**ASSIGNED TASK**: From the data below, repeat exactly the lines from the line with "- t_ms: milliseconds" to the line with "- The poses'", both included.

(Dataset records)
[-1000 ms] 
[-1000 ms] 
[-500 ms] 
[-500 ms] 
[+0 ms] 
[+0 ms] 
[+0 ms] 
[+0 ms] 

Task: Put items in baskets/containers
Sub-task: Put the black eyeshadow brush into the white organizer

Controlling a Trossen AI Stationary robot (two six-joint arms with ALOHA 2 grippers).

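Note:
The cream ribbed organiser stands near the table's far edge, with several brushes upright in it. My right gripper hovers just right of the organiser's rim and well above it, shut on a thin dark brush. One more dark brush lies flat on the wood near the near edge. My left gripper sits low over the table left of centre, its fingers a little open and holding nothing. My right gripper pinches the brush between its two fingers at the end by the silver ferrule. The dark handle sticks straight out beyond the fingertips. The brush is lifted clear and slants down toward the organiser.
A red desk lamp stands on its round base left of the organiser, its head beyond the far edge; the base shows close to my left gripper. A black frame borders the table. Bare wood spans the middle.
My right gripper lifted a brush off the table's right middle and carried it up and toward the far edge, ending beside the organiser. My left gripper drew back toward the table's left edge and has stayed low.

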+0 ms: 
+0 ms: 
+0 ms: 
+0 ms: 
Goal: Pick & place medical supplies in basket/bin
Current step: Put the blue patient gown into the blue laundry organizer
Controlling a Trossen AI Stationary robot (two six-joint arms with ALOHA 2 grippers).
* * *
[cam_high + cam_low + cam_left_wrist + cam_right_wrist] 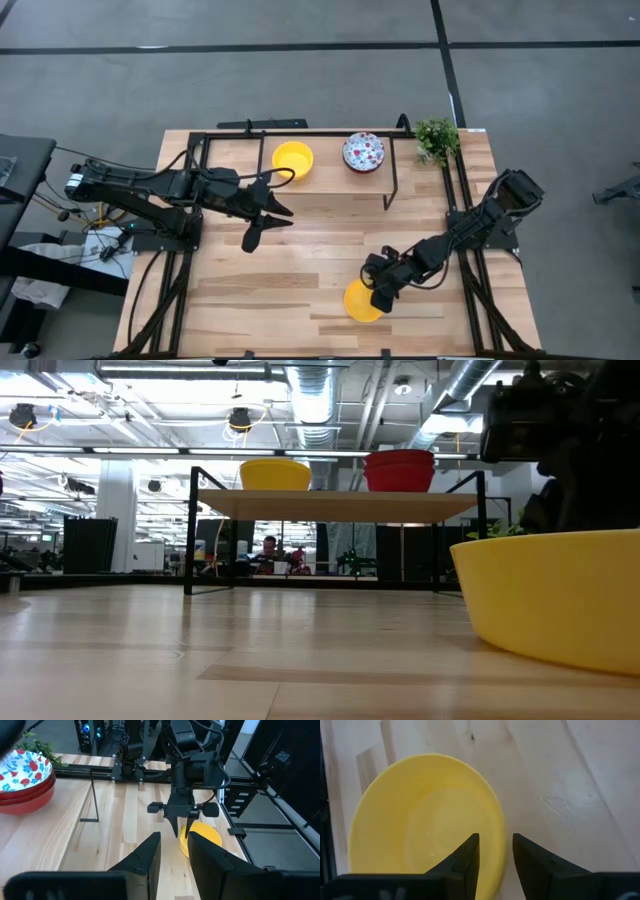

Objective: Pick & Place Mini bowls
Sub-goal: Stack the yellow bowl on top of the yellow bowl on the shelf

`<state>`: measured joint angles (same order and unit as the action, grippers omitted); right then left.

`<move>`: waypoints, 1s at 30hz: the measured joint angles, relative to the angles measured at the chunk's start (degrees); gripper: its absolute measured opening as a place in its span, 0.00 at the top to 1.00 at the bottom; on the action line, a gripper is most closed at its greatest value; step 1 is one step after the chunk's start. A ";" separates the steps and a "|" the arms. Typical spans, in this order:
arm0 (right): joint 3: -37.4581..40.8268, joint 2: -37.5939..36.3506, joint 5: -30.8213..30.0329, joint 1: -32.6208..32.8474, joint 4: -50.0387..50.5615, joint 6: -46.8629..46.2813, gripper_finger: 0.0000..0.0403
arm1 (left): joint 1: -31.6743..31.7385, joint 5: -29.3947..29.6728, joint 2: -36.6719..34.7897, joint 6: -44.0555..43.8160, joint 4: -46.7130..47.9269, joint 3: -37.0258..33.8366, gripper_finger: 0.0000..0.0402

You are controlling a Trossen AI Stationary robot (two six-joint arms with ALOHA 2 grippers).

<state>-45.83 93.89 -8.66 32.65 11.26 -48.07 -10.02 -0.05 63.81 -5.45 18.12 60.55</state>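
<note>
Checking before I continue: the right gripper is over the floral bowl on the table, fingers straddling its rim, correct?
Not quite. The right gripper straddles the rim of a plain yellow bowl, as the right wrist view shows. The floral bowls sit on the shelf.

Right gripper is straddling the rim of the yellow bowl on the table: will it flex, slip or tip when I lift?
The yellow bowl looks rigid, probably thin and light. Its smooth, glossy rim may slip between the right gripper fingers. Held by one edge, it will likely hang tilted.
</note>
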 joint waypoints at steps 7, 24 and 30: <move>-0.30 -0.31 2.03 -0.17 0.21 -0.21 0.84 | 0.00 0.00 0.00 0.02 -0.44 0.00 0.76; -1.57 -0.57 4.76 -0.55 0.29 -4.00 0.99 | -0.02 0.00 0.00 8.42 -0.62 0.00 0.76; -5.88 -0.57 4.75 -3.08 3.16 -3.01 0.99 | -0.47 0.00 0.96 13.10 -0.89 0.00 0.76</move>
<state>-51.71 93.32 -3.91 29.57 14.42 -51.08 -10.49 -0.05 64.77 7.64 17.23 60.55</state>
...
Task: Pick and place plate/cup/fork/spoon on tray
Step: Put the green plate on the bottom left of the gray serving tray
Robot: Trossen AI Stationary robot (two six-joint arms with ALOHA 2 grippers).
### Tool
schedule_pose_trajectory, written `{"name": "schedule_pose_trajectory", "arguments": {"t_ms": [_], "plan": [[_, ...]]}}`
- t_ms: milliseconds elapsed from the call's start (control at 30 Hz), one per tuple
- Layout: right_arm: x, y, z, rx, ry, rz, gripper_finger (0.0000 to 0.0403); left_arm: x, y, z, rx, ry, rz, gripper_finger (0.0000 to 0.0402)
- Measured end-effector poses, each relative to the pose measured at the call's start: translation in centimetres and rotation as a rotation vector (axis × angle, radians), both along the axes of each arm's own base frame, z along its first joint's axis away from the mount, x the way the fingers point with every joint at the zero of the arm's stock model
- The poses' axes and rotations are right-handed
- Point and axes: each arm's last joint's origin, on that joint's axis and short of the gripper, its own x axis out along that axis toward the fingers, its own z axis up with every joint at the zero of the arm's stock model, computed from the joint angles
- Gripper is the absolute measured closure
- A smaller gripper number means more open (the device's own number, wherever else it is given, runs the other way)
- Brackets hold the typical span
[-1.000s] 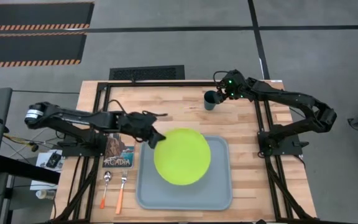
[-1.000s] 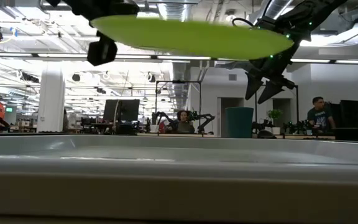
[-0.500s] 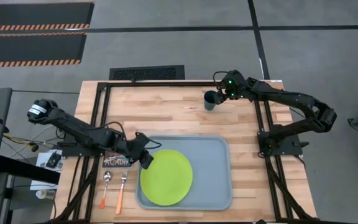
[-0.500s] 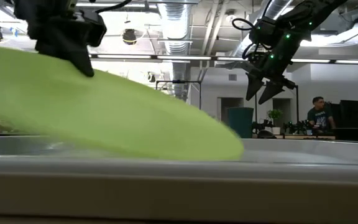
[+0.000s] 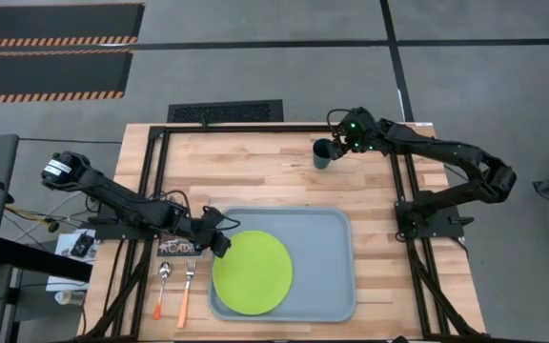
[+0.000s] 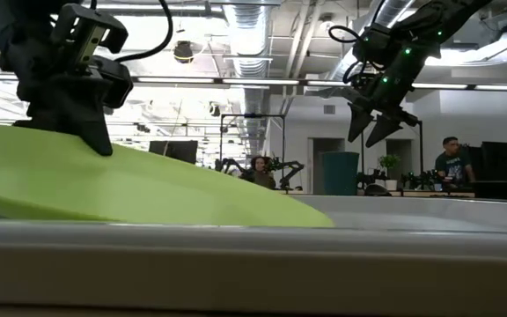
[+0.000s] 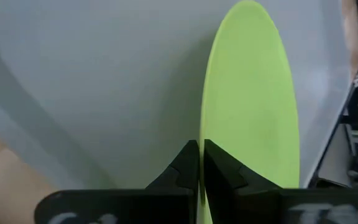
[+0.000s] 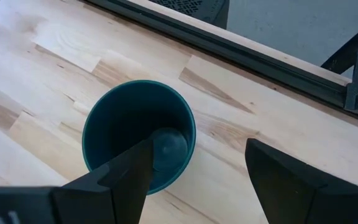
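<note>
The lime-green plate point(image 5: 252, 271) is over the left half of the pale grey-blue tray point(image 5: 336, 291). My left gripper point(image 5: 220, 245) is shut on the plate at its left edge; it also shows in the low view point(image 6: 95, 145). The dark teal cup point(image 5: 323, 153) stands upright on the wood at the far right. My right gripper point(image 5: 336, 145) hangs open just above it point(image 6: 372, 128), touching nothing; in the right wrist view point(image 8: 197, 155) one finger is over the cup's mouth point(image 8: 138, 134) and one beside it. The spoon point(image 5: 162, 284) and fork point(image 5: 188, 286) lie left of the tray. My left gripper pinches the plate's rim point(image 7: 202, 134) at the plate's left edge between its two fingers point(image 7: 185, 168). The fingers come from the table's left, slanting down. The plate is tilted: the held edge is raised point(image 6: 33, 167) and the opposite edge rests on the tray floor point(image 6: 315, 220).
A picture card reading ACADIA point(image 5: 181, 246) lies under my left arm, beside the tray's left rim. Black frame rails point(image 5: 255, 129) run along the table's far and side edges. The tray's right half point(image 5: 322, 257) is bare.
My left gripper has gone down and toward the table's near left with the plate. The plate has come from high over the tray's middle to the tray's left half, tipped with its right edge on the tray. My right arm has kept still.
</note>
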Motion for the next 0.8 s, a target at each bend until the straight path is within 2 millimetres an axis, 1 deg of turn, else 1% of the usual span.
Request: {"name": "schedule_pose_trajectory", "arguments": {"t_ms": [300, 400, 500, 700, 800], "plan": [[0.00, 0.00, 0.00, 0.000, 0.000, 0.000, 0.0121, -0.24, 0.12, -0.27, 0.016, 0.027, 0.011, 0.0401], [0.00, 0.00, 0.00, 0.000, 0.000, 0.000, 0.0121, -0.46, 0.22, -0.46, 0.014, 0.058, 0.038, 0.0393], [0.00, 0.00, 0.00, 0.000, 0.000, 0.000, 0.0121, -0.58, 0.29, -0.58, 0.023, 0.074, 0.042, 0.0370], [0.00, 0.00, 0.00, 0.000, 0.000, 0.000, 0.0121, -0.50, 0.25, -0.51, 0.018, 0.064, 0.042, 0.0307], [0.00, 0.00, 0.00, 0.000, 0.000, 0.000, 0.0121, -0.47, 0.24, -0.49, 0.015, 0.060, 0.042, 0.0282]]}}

**EXERCISE ANSWER**:
- t_ms: milliseconds elapsed from the call's start (control at 30 Hz), one per tuple
- Layout: right_arm: x, y, z, rx, ry, rz, gripper_finger (0.0000 to 0.0403); left_arm: x, y, z, rx, ry, rz, gripper_finger (0.0000 to 0.0402)
- Measured end-effector poses, each relative to the pose measured at the call's start: translation in centimetres and rotation as a rotation vector (axis × angle, radians), both along the axes of each arm's own base frame, z along its first joint's axis away from the mount, x the way the fingers point with every joint at the zero of the arm's stock model
- The poses' axes and rotations are right-handed

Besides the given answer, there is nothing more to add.